Two Phil's had surged down the backstretch to join the lead group. And when Verifying and Kingsbarns began to fall back, Two Phil's pounced. Now, the finish line in sights. A track employee, standing at the Canterbury finish line, pulled out a phone and prepared to take a picture of crowd celebrating Two Phil's, the Derby champion.

But Mage, ridden by Javier Castellano, overtook him with about a furlong to go. Mage had fallen back as far as 15th before turning it on.

"Jareth ran a great race," Maday said. "There was nothing else he could do."

Fans at Canterbury Park weren't sure if Two Phil's would win the Derby, but many threw him in their exacta, trifecta and superfecta wagers. All levels of the facility were full of gamblers/spectators/imbibers, and many had arrived early in the afternoon to set up and wager on the prelims and through simulcasting at other tracks across the country. A band played near the finish line and a show jumping exhibition was held until rain stopped it all.

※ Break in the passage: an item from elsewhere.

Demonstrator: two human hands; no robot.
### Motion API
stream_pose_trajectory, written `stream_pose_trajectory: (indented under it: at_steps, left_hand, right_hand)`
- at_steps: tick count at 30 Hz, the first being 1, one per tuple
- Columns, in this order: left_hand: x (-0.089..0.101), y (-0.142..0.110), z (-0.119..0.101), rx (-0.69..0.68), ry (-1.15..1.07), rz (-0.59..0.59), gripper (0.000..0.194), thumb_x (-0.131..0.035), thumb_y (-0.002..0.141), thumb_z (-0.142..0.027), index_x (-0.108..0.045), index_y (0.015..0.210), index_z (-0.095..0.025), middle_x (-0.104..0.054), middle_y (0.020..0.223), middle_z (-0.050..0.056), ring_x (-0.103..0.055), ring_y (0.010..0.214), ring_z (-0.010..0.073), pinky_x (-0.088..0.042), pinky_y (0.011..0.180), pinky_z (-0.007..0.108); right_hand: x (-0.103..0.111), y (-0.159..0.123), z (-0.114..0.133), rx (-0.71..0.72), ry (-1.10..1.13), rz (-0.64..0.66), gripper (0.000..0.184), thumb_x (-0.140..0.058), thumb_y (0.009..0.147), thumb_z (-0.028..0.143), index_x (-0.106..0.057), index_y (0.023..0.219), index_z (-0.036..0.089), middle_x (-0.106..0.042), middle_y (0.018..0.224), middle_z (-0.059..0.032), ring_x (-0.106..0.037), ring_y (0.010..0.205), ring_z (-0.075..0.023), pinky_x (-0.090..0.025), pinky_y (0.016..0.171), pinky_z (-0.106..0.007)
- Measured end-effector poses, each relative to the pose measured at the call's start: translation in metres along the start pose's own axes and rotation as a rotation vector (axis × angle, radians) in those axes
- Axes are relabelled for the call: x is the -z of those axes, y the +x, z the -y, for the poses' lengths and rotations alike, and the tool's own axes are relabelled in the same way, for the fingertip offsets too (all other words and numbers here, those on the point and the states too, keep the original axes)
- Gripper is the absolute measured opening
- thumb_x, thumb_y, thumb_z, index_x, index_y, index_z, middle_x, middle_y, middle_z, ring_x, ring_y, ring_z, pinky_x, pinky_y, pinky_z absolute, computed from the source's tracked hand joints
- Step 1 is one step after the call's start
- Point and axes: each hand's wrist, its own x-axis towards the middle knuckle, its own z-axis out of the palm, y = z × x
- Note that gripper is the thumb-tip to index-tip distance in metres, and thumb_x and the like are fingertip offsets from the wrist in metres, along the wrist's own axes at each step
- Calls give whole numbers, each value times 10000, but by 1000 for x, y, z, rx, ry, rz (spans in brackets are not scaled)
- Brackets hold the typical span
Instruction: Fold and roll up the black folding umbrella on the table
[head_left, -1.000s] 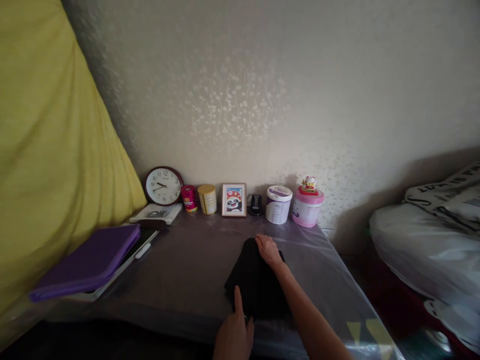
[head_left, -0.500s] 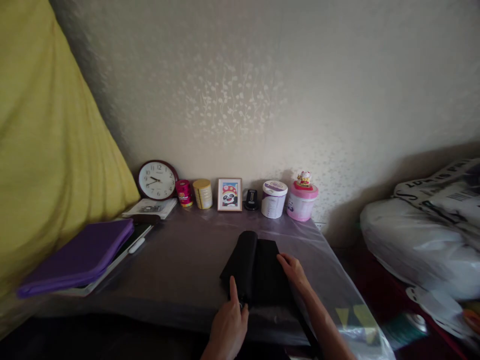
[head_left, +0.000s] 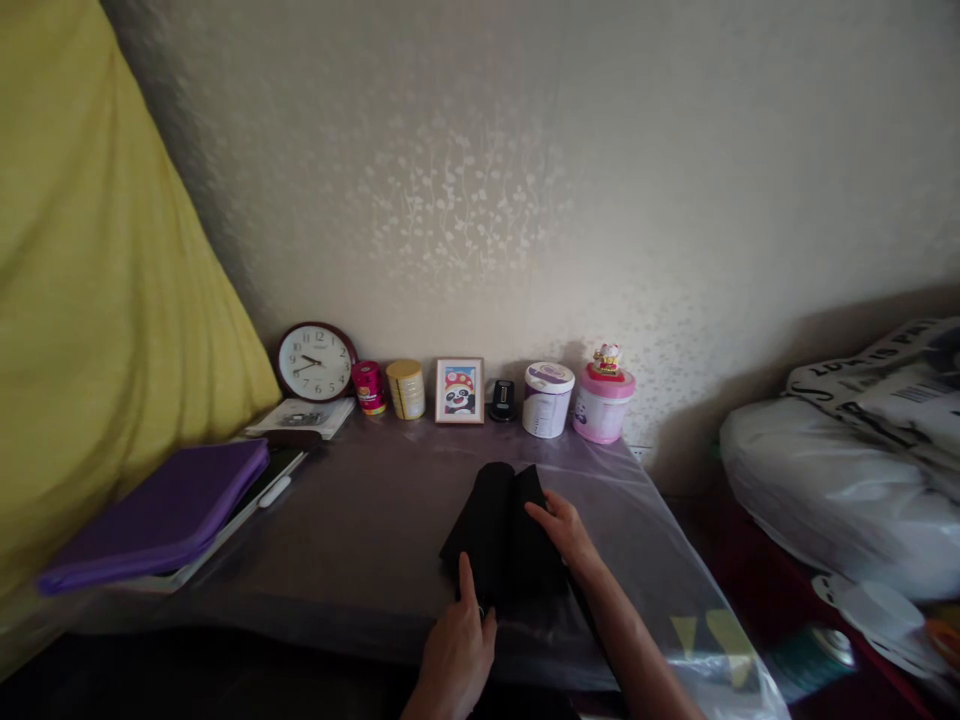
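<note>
A black folded cloth item (head_left: 484, 520) lies near the table's front edge, its left part thick and rounded. My left hand (head_left: 459, 640) is at its lower end, index finger stretched along the top and thumb at the near edge; the other fingers are mostly hidden. Something small and shiny shows beside that thumb, too small to name. On the right, my right hand (head_left: 562, 530) grips the cloth's right flap between thumb and fingers and holds it partly raised and folded inward. A dark strap-like strip runs down beside my right forearm.
Along the wall stand a clock (head_left: 316, 362), a pink can (head_left: 368, 388), a yellow-lidded can (head_left: 406, 389), a picture frame (head_left: 460, 390), a small black object (head_left: 502, 400) and two tubs (head_left: 547, 402). A purple folder (head_left: 161, 510) lies left; plastic-wrapped bundles (head_left: 832, 480) sit right.
My right hand has moved left and slightly up, bringing the cloth's right flap inward over the middle. My left hand stays in the same spot.
</note>
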Motion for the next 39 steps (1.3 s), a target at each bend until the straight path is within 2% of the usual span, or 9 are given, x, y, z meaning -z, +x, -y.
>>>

A slightly husky, broken-down columnist and once-a-year horse wagerer moved through the crowd, running into gamblers of all levels. One group of gray-haired men planned to pool their money and have every horse in the field covered, hoping for a repeat of last year, when 80-to-1 shot Rich Strike won.

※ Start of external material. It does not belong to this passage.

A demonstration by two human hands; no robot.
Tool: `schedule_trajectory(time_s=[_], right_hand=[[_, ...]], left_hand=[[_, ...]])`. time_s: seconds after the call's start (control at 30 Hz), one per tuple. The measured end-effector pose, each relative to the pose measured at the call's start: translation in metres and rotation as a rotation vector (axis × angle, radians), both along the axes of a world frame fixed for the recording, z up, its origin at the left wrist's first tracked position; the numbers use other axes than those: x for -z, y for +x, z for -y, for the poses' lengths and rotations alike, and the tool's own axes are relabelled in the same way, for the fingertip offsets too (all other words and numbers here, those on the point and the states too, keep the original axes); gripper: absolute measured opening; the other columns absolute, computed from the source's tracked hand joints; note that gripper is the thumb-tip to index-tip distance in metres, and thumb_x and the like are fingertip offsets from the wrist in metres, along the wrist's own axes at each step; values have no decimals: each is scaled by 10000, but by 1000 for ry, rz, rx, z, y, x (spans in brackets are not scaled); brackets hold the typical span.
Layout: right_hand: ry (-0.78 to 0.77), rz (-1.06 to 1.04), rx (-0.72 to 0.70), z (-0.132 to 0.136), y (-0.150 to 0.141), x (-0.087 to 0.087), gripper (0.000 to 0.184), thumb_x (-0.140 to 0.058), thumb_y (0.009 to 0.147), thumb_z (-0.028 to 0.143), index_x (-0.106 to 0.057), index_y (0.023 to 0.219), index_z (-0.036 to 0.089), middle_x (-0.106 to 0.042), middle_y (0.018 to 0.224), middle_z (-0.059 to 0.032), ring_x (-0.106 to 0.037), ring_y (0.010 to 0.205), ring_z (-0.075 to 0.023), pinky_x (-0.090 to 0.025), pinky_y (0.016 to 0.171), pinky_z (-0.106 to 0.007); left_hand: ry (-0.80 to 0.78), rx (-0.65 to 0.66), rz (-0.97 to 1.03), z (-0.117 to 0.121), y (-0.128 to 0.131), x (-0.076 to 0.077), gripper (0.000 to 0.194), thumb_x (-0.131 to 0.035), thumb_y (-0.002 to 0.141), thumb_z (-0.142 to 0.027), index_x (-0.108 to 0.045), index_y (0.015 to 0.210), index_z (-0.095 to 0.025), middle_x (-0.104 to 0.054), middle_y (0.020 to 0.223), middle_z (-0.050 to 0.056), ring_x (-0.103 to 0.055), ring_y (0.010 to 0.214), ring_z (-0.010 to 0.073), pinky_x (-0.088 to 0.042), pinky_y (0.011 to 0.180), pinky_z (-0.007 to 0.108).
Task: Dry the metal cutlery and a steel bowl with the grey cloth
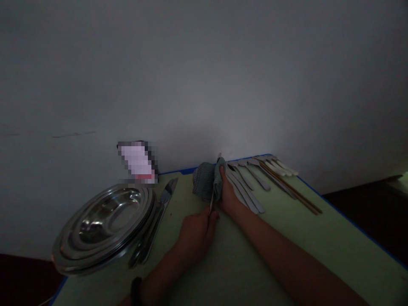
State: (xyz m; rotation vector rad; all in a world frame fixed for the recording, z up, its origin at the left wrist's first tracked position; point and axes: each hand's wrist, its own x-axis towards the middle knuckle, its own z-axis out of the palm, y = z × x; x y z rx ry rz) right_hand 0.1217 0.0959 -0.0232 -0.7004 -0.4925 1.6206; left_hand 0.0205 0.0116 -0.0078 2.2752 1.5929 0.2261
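Gripping a metal utensil by its near end in the left hand, clasping a cloth around it in the right hand, with stacked plates left and cutlery right of both.

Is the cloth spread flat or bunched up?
Bunched up: the cloth is gathered in the right hand against a metal utensil, which the left hand holds.

Left hand grips utensil, right hand cloth.
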Motion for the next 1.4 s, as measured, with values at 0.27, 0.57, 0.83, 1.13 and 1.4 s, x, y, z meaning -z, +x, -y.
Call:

Then I approached a couple and asked, "Are you folks betting on Two Phil's?"

The woman of the pair responded, "Should we?"

While the rise of Two Phil's was on the minds of — most — of the wagering crowd on Saturday, a horse with owners from the Twin Cities made history at Churchill Downs.

Zozos, owned by Barry and Joni Butzow of Eden Prairie, went off as the favorite in the Knicks Go Overnight Stakes, one of the preliminary races. And it didn't take long for Zozos to show why. The 10th-place finisher in last year's Derby, he torched the field in a coast-to-coast victory in a stakes-record time of 1 minute, 34.42 seconds, winning by three-quarters of a length.

Attempts to reach the Butzows were unsuccessful. It's probably hard to get cellphone service on Cloud Nine.

Wild better off this way

The Wild must take a $14.7 million salary cap hit the next two seasons as a result of buying out Zach Parise and Ryan Suter in 2021. Quite a challenge for a team coming off a second consecutive first-round playoff exit.

Here's a reminder that the cash-strapped Wild are better off now than they were with Parise and Suter.

Parise's production had fallen off. Suter was still functional but had become difficult to deal with. GM Bill Guerin moved on from them.

Guerin has added depth during the last two trade deadlines while being cap-compliant. That will continue next season. This is Kirill Kaprizov's team. He is 26, as is fellow core member Joel Eriksson Ek. Matt Boldy and Brock Faber are young with upside. Marco Rossi and Calen Addison must become reliable players to help the Wild remain competitive.

Things could be worse. And they would have been if Guerin didn't bite the bullet a couple years ago.

Twins offense coming

I fell upside down in the rabbit hole while looking up Twins stats. I found reasons for hope that their offense will pick up.

The Twins were averaging 4.59 runs a game heading into their weekend series at Cleveland. The league average is 4.61. They were 26th in the league in hitting with the bases loaded, batting .154. Yuck.

They strike out 26% of the time, third-highest in baseball. They were 24th in on-base percentage. More yuck.

But wait. They were batting .280 on balls in play, 25th in the league, yet were eighth in hard-hit percentage. So they are hitting balls hard but right at people. Some of those hard-hit balls are going to start dropping in or getting through.

And they were sixth with runners in scoring position with a .282 average. Once more hits start falling in, the more run-scoring chances they will create.


Tough month ahead

The Twins' schedule in May is meaty, with series against the Padres, Cubs, Dodgers, Angels, Blue Jays and Astros. The local nine will go 12-15 this month.

Cut coming for Cook

The Vikings will find a way to keep Za'Darius Smith for the 2023 season, but they will likely release Dalvin Cook. It's hard to see a team trading for Cook and taking on his contract.